• Directions
How many of the lines below hold the word "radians"? Answer only with the number.

START Data excerpts

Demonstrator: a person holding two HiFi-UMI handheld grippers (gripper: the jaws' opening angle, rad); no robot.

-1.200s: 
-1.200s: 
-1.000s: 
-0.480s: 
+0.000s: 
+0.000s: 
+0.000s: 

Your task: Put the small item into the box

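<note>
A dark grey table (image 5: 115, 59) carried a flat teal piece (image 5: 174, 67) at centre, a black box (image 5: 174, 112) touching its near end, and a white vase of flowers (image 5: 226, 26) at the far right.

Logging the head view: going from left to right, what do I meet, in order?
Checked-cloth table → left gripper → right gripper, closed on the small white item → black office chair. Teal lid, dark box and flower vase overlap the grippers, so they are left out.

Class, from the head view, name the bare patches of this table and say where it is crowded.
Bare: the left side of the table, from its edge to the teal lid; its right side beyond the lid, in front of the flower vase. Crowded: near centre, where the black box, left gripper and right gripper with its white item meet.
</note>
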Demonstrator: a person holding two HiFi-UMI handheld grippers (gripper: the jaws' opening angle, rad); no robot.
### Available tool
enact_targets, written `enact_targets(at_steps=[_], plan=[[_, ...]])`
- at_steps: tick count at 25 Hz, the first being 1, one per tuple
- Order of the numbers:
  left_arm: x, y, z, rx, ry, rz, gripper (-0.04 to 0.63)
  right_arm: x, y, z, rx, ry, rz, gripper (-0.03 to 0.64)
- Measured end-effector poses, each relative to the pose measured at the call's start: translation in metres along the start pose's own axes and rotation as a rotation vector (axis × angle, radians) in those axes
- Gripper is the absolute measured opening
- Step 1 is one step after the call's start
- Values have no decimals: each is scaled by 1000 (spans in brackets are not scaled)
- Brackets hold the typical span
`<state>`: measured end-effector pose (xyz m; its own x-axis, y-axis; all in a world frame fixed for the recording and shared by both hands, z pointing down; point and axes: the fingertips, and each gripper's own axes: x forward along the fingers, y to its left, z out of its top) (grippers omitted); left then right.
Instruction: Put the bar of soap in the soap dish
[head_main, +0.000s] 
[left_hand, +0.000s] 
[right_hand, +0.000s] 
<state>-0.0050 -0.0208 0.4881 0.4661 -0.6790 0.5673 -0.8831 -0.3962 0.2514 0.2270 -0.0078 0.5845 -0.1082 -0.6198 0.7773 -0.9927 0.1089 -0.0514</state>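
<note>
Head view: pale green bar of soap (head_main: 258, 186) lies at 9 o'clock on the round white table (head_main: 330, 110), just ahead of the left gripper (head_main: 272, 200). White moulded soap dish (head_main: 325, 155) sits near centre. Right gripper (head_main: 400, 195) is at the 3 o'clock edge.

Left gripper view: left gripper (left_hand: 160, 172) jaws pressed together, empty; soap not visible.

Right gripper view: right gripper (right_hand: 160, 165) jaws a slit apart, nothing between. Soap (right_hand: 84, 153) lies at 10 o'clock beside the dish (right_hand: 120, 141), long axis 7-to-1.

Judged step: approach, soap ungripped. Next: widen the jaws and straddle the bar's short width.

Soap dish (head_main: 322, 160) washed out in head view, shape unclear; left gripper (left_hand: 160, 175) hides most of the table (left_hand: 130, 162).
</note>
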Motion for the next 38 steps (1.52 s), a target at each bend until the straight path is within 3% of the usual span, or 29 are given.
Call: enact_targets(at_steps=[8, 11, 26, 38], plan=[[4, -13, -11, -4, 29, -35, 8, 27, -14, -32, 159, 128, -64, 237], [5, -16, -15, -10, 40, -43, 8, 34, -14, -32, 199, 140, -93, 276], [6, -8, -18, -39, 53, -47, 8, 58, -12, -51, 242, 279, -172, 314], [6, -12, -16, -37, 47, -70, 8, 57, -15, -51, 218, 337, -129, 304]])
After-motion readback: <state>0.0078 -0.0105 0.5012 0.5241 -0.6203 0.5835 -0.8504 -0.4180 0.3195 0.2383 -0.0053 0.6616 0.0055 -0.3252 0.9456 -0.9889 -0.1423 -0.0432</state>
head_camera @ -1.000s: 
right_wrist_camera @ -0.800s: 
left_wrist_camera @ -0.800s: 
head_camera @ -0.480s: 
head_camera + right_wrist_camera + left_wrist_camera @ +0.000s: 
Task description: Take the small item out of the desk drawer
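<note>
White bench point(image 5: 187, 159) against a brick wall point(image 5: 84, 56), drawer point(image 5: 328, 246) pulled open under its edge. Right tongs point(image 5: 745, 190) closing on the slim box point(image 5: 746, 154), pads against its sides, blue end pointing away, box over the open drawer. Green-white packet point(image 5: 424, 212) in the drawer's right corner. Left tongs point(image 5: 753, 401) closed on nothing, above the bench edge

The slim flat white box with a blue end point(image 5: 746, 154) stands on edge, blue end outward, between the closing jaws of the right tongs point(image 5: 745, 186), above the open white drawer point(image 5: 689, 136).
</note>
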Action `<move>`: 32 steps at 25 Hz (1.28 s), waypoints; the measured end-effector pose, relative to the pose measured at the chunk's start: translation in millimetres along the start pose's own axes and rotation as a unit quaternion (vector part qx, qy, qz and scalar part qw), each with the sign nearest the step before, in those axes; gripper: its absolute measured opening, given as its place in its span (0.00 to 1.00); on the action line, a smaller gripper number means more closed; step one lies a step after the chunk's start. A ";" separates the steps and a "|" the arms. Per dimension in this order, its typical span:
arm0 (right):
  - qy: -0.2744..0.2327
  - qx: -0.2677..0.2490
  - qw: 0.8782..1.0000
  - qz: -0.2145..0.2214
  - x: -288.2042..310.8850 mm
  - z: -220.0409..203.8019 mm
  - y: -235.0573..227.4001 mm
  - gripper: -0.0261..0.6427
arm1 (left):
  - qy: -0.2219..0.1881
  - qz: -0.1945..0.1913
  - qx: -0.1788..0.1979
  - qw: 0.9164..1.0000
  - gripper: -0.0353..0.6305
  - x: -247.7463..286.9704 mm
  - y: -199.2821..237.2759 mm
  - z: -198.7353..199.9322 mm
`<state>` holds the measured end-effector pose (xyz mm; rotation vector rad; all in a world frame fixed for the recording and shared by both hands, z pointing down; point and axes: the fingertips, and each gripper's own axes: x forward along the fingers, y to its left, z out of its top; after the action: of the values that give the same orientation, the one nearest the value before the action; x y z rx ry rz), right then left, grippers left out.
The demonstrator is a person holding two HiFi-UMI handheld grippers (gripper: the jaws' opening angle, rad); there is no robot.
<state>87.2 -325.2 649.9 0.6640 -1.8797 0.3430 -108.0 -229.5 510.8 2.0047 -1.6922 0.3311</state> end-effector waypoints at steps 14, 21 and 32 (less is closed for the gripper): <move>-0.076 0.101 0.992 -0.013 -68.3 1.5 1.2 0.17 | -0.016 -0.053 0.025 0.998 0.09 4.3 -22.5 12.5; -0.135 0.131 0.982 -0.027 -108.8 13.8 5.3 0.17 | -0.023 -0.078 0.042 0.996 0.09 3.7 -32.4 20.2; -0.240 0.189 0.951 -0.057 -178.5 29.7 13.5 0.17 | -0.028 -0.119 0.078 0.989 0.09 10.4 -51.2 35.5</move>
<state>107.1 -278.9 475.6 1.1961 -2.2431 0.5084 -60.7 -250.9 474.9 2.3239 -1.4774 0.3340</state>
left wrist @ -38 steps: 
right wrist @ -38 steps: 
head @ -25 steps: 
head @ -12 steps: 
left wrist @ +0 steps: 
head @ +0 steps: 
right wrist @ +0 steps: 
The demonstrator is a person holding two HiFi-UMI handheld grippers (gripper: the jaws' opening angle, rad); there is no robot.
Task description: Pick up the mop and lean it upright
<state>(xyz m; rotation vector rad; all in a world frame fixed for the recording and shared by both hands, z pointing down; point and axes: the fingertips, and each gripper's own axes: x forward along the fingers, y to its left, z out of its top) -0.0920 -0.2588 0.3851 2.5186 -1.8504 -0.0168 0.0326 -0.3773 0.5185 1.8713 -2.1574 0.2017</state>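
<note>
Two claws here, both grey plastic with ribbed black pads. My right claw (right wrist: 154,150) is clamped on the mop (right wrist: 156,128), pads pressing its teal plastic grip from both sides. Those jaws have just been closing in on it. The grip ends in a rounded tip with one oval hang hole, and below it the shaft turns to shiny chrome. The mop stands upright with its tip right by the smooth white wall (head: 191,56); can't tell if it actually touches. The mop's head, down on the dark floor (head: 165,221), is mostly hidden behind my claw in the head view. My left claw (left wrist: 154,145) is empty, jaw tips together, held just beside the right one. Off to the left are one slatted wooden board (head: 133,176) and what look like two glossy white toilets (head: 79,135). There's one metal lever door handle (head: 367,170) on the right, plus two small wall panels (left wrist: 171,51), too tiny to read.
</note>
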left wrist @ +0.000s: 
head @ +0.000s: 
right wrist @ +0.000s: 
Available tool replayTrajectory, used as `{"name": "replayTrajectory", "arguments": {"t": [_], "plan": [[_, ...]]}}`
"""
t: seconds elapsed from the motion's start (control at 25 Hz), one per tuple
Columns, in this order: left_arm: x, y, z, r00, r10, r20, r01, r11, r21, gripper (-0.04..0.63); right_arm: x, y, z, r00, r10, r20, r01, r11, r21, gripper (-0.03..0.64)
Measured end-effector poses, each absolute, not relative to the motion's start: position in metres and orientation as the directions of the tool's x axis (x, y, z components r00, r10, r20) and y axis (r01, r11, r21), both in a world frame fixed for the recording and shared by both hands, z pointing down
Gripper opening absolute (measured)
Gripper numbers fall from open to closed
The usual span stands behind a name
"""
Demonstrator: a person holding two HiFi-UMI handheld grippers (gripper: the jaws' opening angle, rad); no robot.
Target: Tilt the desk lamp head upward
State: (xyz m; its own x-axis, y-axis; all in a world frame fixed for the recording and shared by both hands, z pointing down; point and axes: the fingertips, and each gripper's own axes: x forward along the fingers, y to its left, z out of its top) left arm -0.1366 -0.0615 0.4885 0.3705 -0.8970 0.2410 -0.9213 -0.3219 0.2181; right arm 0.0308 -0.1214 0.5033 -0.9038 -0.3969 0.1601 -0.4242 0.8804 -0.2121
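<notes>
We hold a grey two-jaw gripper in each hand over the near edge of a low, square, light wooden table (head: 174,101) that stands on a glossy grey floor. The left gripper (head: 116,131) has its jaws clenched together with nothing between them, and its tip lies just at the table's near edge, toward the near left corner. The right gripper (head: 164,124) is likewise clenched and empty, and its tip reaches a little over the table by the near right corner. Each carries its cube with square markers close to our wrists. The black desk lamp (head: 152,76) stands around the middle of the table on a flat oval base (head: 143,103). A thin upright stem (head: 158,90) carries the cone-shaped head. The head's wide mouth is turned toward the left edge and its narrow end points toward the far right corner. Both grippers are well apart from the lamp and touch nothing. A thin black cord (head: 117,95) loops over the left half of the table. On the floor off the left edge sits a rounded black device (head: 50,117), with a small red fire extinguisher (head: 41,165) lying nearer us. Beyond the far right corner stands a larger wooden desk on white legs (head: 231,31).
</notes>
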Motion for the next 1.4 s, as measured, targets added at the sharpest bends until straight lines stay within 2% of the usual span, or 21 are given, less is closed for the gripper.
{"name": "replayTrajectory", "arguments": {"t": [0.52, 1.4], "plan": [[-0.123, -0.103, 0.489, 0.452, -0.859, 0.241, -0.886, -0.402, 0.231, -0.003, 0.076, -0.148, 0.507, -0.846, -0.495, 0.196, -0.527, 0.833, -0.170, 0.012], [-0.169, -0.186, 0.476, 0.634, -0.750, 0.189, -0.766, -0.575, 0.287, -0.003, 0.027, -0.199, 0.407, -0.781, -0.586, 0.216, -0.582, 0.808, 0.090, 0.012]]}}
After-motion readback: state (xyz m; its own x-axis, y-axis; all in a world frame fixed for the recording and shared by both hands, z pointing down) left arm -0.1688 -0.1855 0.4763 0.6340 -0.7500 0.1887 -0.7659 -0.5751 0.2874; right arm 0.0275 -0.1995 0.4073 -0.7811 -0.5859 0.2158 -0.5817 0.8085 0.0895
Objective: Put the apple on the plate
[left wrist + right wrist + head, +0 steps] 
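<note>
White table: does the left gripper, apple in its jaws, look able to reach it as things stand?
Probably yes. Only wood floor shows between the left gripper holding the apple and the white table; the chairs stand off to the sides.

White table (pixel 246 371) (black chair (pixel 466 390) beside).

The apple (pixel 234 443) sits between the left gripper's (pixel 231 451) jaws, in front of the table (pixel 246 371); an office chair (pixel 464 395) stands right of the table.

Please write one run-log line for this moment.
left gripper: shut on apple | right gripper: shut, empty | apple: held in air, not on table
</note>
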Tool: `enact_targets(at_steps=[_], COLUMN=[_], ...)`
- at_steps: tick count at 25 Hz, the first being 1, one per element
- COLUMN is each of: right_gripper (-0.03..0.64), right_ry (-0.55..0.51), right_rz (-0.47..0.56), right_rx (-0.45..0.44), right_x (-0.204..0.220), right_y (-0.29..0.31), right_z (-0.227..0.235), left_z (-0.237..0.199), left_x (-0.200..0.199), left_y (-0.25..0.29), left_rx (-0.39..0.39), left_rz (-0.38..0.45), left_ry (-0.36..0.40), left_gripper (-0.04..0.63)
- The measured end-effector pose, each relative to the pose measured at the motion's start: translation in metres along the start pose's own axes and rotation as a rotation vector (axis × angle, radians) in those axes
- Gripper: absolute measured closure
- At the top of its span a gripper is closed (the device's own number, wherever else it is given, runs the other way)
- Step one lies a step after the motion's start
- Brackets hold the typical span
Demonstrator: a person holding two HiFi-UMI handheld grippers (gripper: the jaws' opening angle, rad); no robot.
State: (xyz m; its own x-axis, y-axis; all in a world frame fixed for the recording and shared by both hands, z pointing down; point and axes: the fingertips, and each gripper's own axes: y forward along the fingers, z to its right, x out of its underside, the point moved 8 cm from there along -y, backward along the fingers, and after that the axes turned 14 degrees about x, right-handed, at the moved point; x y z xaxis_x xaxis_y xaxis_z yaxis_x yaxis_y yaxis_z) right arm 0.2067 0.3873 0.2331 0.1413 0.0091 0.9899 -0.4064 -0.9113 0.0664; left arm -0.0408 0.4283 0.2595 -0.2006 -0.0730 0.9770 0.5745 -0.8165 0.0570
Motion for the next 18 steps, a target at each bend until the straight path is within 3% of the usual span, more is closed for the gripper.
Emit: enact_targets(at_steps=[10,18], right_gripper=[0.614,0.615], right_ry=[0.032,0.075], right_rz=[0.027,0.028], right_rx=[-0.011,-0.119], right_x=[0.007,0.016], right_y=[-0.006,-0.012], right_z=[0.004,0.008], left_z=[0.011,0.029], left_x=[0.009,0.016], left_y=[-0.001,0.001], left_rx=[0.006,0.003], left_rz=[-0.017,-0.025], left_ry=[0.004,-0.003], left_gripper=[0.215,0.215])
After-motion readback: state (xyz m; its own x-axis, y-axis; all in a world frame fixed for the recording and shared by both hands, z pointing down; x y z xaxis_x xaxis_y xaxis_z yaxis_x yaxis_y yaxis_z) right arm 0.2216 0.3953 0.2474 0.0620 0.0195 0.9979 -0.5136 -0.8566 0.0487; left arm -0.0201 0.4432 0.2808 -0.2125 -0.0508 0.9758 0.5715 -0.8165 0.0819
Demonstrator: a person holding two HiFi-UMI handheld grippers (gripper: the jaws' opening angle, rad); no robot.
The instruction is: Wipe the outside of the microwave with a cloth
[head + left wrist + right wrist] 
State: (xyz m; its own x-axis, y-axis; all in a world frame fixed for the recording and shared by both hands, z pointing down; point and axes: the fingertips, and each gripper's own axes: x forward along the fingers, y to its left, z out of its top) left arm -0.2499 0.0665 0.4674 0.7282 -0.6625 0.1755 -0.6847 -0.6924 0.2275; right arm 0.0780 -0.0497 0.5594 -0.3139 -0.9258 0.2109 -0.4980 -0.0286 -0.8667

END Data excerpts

• Task output
2